A theoretical machine could do a better job. In practice, we can't build anything that can reason about routes anywhere near as well as London cabbies do. And I'd say that even without knowing about The Knowledge.

Pamar's comment above has a very good example of the kind of thing "a machine" is still very, very far from achieving.


It certainly CAN but a regular GPS just sucks compared to the Knowledge.


With enough driving experience even with GPS you'll learn enough about some of the cases where you can know better.


People can learn, of course. I'm just saying that a an ever changing score of Uber drivers will not be comparable to drivers with "the Knowledge". Any other claim feels preposterous to me.

This can of course be replicated with a computer, but a simple GPS is not going to cut it. Advanced machine learning, voice recognition like nothing I have ever seen, very good A.I. to resolve misunderstandings about where tourists and other non frequent travellers might really want to go instead of where they actually said. And so on and so on. We can get there. An underpaid, recently started and soon to be replaced, stressed uber driver in his uncles car armed with a GPS app is just not going to cut it. Yet.


Forcing people to pay for the gold-plated service of the Knowledge seems like a bit trade-off though.


They're not forced to pay for it. They can use other private hire cabs if they don't want a taxi with a driver with the knowledge.


Are they allowed to hail from the street?


No, if you want to hail from the street you need a taxi.

Uber doesn't allow hailing from the street either.


How dissimilar is roadside hailing from hailing a cab in-app to your exact location?


Thanks to ubiquitous smart phones these days, they are near substitutes. It didn't use to be that way.


When I was young I had a chance to meet two very young huffaz (we say hafız) candidate. They were probably around 10 to 12 years old. What fascinating was, they did not know any Arabic and memorize almost more than a full page a day continuously. I remember them as very calm and nice kids. Also for the context, there are around 77.000 words in Koran.


While it's traditionally the Brahmin caste that memorizes Vedic hymns, there's plenty of genetic diversity even within the caste, which is spread across 10s of millions of people in very different parts of India.


May be, but there might be enough differences between castes as opposed to within a caste. The control should be as close to the experimental group as possible. Finding a control group from the same caste is inexpensive.


This is precisely what I was thinking. Something interesting that I hadn't thought of before is that we now actually live in a time where genome sequencing has become cheap enough that low-N studies (like those in MRI/fMRI-based studies) can actually begin to participant-match based on genetic background. This might become the new gold standard!


Sequencing might become cheap enough to do that, but our understanding of the functions of the different genes is so lacking that I don't think a lot of meaningful data can be extracted for most studies' subjects.


I don't think we necessarily need to know the function of the genes in order to create a participant matching paradigm that is better than what is being employed currently. For example we can get a more precise snapshot of ancestry using sequencing than simply relying on self-reported 'race'. Also I don't think it needs to be a perfect match; simply stating that controls matched case participants within X percent ancestry would be a useful statistic to report in the methods.
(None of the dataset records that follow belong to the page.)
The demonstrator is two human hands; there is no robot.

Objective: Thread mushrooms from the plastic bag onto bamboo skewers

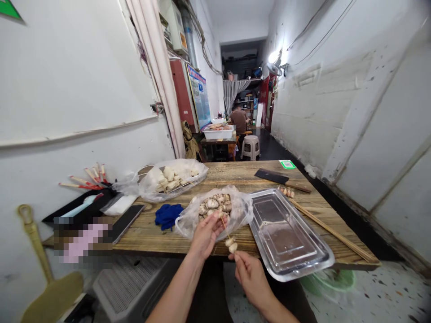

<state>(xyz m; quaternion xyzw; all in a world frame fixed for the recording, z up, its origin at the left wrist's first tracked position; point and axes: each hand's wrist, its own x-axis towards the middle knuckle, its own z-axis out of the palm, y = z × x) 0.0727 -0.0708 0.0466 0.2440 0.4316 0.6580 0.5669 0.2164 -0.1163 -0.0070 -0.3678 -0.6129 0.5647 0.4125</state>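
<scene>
From where I watch, the wooden table [242,177] fills the middle of the view, set against the left wall. On its right half lies the steel tray [286,233], shiny, its near corner hanging over the table edge. Just left of the tray, touching its rim, sits the plastic bag of mushrooms [215,206], mouth open toward me. Further back on the left is a second bag of pale pieces [173,177], and a blue cloth [167,215] lies beside the mushroom bag. A cleaver [281,178] rests at the far right, with long bamboo sticks [332,232] running along the right edge.

My left hand [205,233] is at the near lip of the mushroom bag, fingers curled and pinched around a mushroom piece at the top of the skewer [226,231]. My right hand [251,276], below and just off the table edge, is closed on the skewer's lower end. Two threaded mushroom pieces [231,244] sit between the hands, just above the right one.
</scene>
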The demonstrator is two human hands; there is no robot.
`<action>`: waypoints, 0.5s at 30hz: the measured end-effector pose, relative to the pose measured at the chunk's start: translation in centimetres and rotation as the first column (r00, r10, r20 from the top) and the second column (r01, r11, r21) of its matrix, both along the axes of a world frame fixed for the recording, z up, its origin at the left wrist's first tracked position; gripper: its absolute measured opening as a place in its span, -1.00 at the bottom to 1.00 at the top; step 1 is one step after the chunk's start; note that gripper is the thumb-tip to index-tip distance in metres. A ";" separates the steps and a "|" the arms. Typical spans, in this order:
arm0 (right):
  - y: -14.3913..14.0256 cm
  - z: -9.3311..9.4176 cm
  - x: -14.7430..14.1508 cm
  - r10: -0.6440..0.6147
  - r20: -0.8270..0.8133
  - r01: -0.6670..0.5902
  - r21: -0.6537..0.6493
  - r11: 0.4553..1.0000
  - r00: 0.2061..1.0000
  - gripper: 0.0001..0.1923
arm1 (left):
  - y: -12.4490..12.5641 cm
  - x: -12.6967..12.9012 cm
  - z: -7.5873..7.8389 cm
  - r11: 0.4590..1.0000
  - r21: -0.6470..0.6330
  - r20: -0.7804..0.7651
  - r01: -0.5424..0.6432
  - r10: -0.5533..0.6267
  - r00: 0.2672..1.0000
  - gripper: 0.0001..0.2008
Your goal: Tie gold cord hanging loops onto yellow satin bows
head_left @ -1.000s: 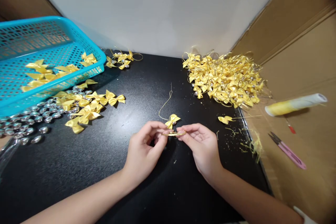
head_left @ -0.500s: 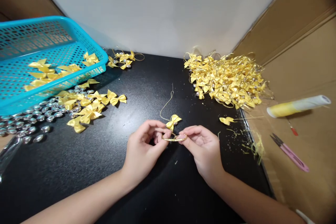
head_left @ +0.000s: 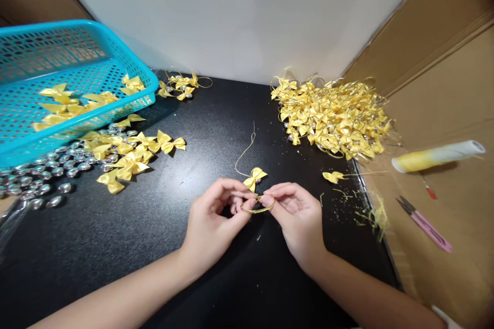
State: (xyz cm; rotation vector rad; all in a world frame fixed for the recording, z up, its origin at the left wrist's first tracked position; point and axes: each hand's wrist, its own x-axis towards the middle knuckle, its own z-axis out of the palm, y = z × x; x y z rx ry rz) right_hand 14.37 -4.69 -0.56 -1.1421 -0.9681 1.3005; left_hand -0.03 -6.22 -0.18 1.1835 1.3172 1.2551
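Note:
Between my two hands is a thin gold cord loop (head_left: 258, 211), pinched at its far side by the fingertips. My left hand (head_left: 218, 216) is closed on the loop's left end, thumb against forefinger. My right hand (head_left: 299, 218) grips its right end in the same way. Just beyond the fingertips lies a yellow ribbon bow (head_left: 255, 179) on the black table, and a thin thread (head_left: 241, 157) runs from it away from me. Whether the loop joins this bow is hidden by the fingers.
At the left stands a blue basket (head_left: 127, 51) holding yellow bows. Silver beads (head_left: 54, 171) and loose bows (head_left: 133, 162) lie before it. A heap of bows with gold loops (head_left: 332, 118) is at the back right. Pink snips (head_left: 430, 229) and a yellow thread spool (head_left: 436, 157) lie on cardboard.
The gold loop has tipped, so its opening shows wider and its near edge sits lower. Both hands keep their pinch and have barely shifted. The bow on the table has stayed put.

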 end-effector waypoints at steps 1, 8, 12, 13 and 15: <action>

We don't necessarily understand the functions of genes, but we're starting to establish strong correlations through genome-wide association studies.

https://www.biorxiv.org/content/early/2017/09/06/184853.1


since the book 'battle for sanskrit' by rajiv malhotra came out more hindus are now aware of efforts by various groups to denigrate sanskrit as an 'oppressive' language used to control the masses

this is funny because the British actually did that exactly with imposition of english education to create the obedient clerk class for their colony, and claimed it was in fact liberation

and then the germans claimed sanskrit was theirs and could not possibly be of indian local origin and nazi-fied the 'aryan' language

and of course no european scholar could countenance the possibility of hindu epics like the ramayana and mahabharata let alone the vedas could be older than the homeric epics of greek civilization and conveniently 'dated' all indian history to preserve their superiority


That's probably people pissed off that they have to learn their mother tongue, english, and hindi to get around in india.


The article is about “India's Vedic Sanskrit pandits [who] train for years”. For anyone who wants a glimpse of what this training (or the result of the training) looks like, there are some great videos on YouTube:

- https://www.youtube.com/watch?v=ALEHkgOx8EE “Embodying the Vedas - A day in the Śrī Kṛṣṇayajurveda Pāṭhaśālā” (The article mentions the closely related Shukla Yajurveda.) (Examples of the training are from 00:00 to 00:55, from 04:59 to 05:35, from 08:00 to 09:08, from 11:15 to 13:40.)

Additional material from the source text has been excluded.